> [Your objective] Output only the lines below that start at the line containing "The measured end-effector" and end at the line containing "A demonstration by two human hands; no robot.", with both ends kept.

> [Supplied records]
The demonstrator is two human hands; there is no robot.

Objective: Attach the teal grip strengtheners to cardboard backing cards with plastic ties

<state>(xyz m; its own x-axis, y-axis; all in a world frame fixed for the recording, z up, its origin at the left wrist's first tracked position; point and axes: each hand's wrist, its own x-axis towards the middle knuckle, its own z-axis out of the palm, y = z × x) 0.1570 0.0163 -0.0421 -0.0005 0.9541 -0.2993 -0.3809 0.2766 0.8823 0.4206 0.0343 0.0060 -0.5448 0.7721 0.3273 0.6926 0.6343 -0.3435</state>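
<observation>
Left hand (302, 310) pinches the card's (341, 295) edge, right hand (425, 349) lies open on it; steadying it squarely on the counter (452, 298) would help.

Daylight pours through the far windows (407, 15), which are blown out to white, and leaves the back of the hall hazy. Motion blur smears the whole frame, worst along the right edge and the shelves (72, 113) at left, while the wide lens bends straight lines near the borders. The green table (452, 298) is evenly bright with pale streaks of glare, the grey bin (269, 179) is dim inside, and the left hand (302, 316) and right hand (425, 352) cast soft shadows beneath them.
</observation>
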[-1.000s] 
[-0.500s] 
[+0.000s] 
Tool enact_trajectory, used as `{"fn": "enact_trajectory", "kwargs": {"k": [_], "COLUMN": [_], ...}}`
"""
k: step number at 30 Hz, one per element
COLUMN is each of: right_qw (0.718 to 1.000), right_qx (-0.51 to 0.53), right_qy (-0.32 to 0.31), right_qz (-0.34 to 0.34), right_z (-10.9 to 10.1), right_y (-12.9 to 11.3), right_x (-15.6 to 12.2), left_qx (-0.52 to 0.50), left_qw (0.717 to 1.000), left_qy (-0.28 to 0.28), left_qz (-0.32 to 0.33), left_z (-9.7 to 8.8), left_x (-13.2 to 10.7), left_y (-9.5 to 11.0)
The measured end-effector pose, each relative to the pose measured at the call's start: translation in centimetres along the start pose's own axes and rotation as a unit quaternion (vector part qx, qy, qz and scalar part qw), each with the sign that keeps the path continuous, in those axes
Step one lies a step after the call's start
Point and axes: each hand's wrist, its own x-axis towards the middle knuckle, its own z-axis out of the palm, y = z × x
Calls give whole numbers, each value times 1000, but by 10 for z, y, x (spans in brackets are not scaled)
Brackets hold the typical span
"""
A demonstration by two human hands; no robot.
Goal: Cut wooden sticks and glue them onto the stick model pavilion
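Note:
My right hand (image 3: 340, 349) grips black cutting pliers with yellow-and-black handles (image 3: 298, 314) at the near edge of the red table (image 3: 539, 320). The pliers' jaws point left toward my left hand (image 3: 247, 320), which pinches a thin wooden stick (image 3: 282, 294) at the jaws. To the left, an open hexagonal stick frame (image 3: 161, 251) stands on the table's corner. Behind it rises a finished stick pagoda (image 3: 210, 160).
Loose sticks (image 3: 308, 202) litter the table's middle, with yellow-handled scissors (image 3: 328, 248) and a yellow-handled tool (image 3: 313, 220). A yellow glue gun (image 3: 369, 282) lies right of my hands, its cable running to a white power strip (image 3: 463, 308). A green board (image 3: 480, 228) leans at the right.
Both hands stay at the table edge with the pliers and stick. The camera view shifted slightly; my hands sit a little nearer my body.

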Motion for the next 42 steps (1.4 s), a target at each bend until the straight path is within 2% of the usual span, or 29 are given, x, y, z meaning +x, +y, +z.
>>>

> [Expected output]
The measured end-effector pose, each relative to the pose measured at the call's start: translation in centimetres along the start pose's own axes and rotation as a unit quaternion (vector part qx, qy, qz and scalar part qw), each with the sign that keeps the path continuous, in those axes
Step one lies a step after the call's start
Point and axes: each hand's wrist, its own x-axis towards the middle knuckle, its own z-axis out of the palm, y = z × x
Calls give whole numbers, each value times 1000, but by 10 for z, y, x (spans in brackets are not scaled)
Brackets hold the typical span
"""
A demonstration by two human hands; no robot.

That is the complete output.